▸ Work to be completed
Only a number is expected here: the count of lines in the data that contain "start".

▸ Data excerpt
--------------------------------------------------

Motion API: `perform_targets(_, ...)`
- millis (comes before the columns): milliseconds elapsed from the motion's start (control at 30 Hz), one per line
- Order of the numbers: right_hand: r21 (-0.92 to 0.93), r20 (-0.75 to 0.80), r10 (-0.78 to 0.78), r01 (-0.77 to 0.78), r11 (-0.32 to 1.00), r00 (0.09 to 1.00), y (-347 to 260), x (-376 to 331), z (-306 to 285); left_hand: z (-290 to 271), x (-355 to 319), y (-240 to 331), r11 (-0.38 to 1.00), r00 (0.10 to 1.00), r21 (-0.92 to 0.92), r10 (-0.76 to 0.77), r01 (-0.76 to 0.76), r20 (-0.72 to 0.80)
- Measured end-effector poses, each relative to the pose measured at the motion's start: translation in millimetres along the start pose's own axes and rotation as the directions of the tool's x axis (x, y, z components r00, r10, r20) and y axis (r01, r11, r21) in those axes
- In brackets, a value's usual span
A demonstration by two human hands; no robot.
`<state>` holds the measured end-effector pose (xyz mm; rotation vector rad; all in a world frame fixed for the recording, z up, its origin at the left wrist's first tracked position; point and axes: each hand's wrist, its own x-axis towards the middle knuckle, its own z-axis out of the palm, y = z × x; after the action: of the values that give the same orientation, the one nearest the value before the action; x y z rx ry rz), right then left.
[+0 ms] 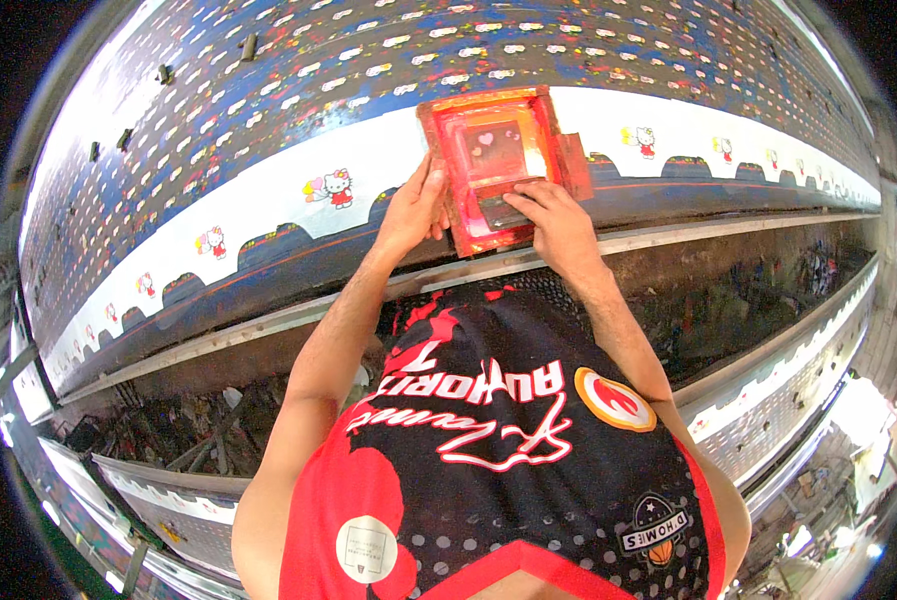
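My left hand [414, 214] grips the edge of the red frame [436, 140], which lies between my hands over a white strip [383, 150]. My right hand [562, 228] has fingers on the dark block [500, 210] inside; whether they grip, I cannot tell.

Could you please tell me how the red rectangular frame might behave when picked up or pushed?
The red frame is probably stiff, as its rim looks thick and straight-sided. It may be slippery inside, given the glossy red smears there. Being flat and rectangular, it seems more apt to slide than roll if pushed.
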<state>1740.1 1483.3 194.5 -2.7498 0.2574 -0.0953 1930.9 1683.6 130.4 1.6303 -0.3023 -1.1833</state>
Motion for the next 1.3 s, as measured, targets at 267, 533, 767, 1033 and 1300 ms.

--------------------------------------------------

▸ Solution to this task
2